The 29 th Asian Parliamentarians’ Meeting and Study Visit on Population and Development

30 August 2013 The Philippines

We, Parliamentarians from (number) Asia and the Pacific countries, gathered in the Philippines to commit ourselves to continuing and enhancing efforts to address population issues, contribute to the acceleration of achieving the Millennium Development Goals (MDGs) and promote sustainable and equitable development toward and beyond 2015.

We reaffirm that: 1. Addressing population issues are essential precondition for individuals’ wellbeing and sustainable development; 2. Promoting parliamentarians’ activities on population and development is crucial to strengthen our role, both individually and collectively, to protect and improve people’s happiness and dignity; 3. Population measures and programmes should respect different cultures and values, and in consistent with the International Conference on Population and Development - Program of Action and related international agreements on population issues.

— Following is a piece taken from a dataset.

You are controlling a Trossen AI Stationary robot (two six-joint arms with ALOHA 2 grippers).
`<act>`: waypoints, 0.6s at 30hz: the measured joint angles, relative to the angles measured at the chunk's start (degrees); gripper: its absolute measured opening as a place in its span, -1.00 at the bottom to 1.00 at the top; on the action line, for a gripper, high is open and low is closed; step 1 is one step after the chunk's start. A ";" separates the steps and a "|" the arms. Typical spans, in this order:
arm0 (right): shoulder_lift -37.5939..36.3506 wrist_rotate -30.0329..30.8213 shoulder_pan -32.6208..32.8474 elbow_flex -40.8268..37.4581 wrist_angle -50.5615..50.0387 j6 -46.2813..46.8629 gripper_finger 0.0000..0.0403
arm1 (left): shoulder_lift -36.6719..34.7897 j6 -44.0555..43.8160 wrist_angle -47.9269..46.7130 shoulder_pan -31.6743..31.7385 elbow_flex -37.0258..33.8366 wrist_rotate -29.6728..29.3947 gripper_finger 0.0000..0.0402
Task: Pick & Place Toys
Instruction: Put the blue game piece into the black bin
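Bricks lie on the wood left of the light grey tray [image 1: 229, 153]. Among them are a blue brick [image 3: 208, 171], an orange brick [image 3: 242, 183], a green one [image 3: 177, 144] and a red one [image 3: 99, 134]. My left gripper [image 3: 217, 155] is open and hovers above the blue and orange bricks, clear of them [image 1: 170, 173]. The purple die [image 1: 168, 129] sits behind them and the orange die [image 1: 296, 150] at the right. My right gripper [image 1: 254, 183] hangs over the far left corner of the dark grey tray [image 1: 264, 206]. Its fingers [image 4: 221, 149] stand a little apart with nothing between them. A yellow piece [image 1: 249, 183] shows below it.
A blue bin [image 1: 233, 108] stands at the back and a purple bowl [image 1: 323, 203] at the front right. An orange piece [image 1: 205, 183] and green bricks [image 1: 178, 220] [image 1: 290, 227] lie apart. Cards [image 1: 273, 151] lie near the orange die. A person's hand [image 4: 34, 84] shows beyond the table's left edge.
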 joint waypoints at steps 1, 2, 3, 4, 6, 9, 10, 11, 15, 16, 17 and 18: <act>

To this end, we parliamentarians commit ourselves to the following actions:

1. Put in place population programmes and measures that ensure respect for different faiths and cultures, which constitute the basis of people’s lives and values; 2. As a bridge between the governments and people, work closely with culturally different groups to improve conditions that promote people’s well-being and adopt practical, culturally-sensitive population measures (including modern methods of family planning ) in respective religious and cultural settings; 3. Call upon the government to pay special attention to social, health and economic challenges that culturally different groups face and secure necessary means of subsistence and survival.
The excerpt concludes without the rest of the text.